_Your assignment_.
Set down the first line below and each line after it, ending with the one that holds "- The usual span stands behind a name". Pictures do not belong in the copy.

*** Supplied data Section Begins ***

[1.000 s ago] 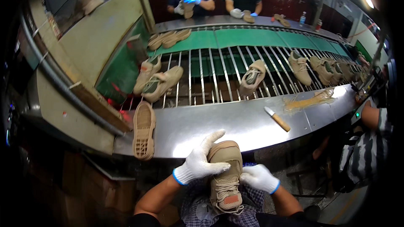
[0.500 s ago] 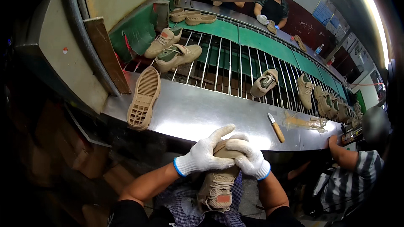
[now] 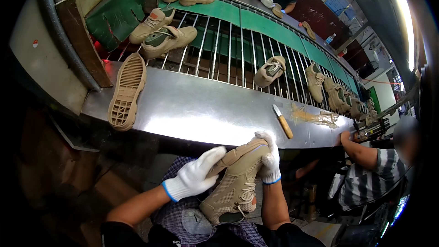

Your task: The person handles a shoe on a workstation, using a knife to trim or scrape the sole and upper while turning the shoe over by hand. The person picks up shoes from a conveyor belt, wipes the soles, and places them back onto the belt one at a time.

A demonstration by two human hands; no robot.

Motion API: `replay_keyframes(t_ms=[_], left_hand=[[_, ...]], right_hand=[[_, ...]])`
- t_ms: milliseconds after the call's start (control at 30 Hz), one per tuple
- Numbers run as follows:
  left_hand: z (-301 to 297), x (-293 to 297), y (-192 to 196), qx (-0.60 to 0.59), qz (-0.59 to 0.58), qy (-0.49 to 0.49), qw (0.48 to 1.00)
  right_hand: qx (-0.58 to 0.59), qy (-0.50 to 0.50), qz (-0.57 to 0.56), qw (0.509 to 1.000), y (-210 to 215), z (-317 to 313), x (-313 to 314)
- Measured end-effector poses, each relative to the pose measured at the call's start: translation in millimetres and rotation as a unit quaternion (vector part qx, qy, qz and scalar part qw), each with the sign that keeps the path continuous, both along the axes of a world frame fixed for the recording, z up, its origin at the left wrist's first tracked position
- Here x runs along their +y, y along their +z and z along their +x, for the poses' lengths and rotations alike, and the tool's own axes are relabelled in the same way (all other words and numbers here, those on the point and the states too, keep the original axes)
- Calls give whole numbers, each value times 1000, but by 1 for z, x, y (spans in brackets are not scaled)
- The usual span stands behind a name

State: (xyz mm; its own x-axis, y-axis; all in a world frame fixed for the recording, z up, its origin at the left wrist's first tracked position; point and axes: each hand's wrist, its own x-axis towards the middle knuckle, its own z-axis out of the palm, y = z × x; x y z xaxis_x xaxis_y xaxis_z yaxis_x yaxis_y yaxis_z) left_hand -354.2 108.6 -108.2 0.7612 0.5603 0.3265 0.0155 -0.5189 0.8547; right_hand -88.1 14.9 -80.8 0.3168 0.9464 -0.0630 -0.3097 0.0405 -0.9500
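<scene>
Both gloved hands hold a tan mesh shoe (image 3: 235, 185) over the person's lap, just below the steel surface (image 3: 196, 110). The left hand (image 3: 194, 176) lies along the sole with fingers nearly flat; the right hand (image 3: 270, 160) curls round what seems to be the toe. A wooden-handled knife (image 3: 283, 121) lies on the surface nearby, and a loose sole (image 3: 126, 91) further left

Both hands gloved: white knit cotton gloves w/ blue-trimmed cuffs. Left hand (image 3: 194, 177) glove looks a bit grey at the fingertips; right hand (image 3: 270, 160) glove same type, cuff edge blue too. Forearms bare below the cuffs, no sleeves visible. Lap behind the hands: blue/purple checked fabric, prob. apron or shirt; dark clothing further back.
</scene>
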Motion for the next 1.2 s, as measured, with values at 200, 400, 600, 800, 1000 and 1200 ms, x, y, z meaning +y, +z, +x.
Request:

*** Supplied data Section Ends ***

_The completed task_.
[1.000 s ago] 
[0.500 s ago] 
[now] 

Your task: The person handles a shoe on a workstation, using a knife to trim or scrape the sole and upper while turning the shoe over by hand. The person picks up shoes from a conveyor belt, wipes the soles, and places them back onto the belt one at a time.

A demonstration by two human hands; no robot.

Motion API: `replay_keyframes(t_ms=[_], left_hand=[[_, ...]], right_hand=[[_, ...]])`
- t_ms: milliseconds after the call's start (control at 30 Hz), one per tuple
- Numbers run as follows:
  left_hand: z (-301 to 297), x (-293 to 297), y (-192 to 196), qx (-0.60 to 0.59), qz (-0.59 to 0.58), qy (-0.49 to 0.49), qw (0.48 to 1.00)
  right_hand: qx (-0.58 to 0.59), qy (-0.50 to 0.50), qz (-0.57 to 0.56), qw (0.509 to 1.000), y (-210 to 215), z (-317 to 313), x (-313 to 314)
- Measured end-effector poses, each relative to the pose measured at the call's start: translation in millimetres and rotation as a unit quaternion (vector part qx, qy, qz and scalar part qw), each with the sign that keeps the path continuous, both along the axes of a world frame fixed for the recording, z up, its origin at the left wrist's first tracked position
- Here x runs along their +y, y along their +z and z along their +x, for the poses' lengths and rotations alike, and the tool's own axes are relabelled in the same way (all other words and numbers here, those on the point and the states too, keep the original axes)
- Calls give whole numbers, each value times 1000, but by 1 for z, x, y (spans in brackets are not scaled)
- The usual span stands behind a name

The response to the exercise is now finished.